Source records
- Opening Delimiter -

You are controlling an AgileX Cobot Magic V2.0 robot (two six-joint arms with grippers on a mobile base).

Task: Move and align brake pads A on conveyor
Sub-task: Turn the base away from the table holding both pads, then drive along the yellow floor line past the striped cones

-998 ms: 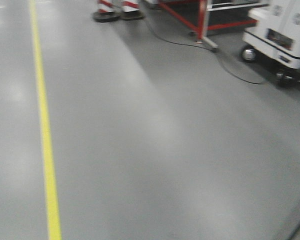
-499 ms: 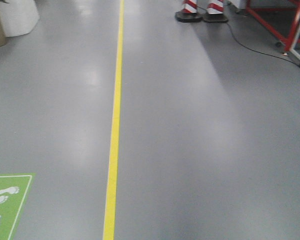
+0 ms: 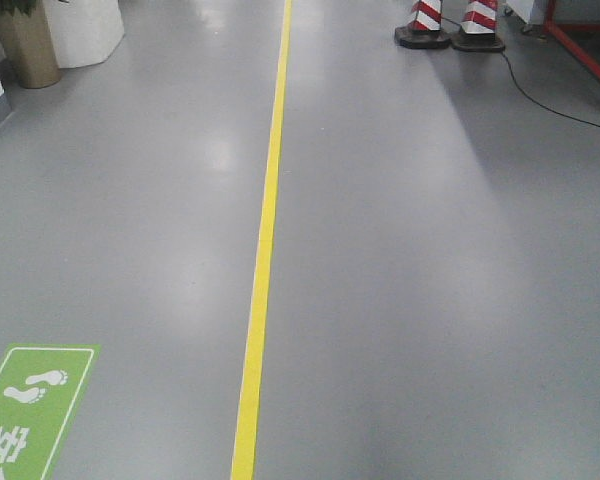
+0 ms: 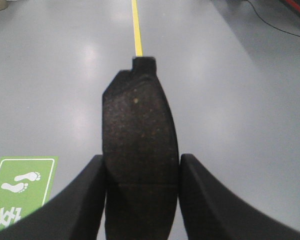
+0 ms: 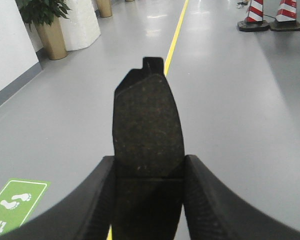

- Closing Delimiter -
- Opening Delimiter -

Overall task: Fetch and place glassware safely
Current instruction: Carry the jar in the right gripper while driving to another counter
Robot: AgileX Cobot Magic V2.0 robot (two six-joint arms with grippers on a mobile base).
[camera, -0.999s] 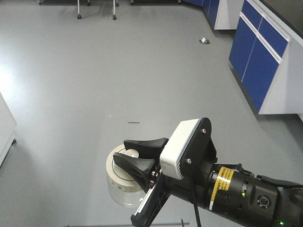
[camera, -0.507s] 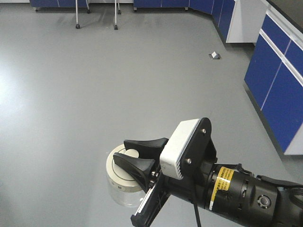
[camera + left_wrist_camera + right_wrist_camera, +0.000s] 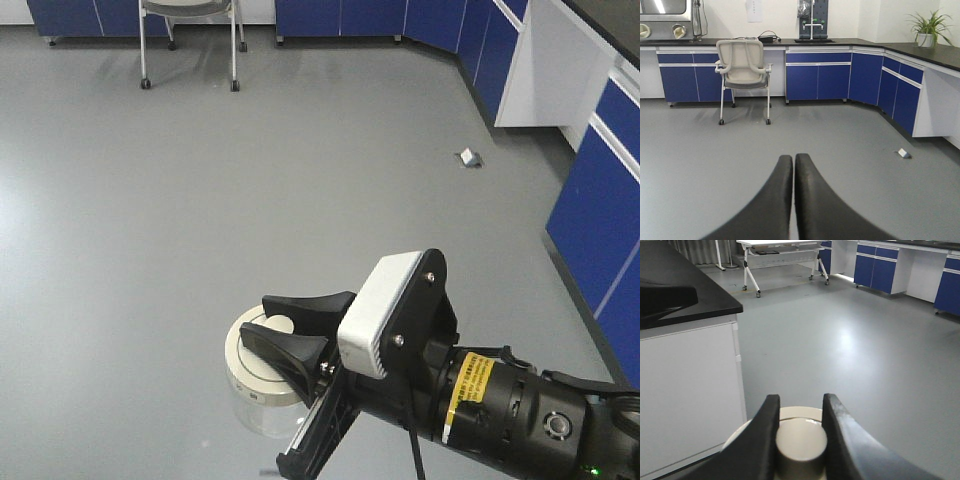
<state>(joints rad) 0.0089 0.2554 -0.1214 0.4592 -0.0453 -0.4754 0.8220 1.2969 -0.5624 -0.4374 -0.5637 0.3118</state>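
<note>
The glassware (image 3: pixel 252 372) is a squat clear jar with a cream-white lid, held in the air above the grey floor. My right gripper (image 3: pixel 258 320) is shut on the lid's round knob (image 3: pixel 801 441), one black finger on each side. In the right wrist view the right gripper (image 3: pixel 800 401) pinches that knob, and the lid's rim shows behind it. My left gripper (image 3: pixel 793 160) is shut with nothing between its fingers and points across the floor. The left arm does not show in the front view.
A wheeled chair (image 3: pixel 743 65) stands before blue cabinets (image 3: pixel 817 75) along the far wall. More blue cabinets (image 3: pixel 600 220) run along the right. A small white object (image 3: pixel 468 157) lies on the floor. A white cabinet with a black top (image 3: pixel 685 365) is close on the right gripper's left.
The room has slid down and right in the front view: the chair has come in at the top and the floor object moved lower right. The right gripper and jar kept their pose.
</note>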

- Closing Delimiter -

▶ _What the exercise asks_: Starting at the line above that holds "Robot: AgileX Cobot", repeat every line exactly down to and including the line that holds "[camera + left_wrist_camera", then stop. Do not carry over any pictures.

▶ _Exercise output_:
Robot: AgileX Cobot Magic V2.0 robot (two six-joint arms with grippers on a mobile base).
[camera, -0.999s] 
[camera, -0.507s] 
[camera + left_wrist_camera + right_wrist_camera, +0.000s] 

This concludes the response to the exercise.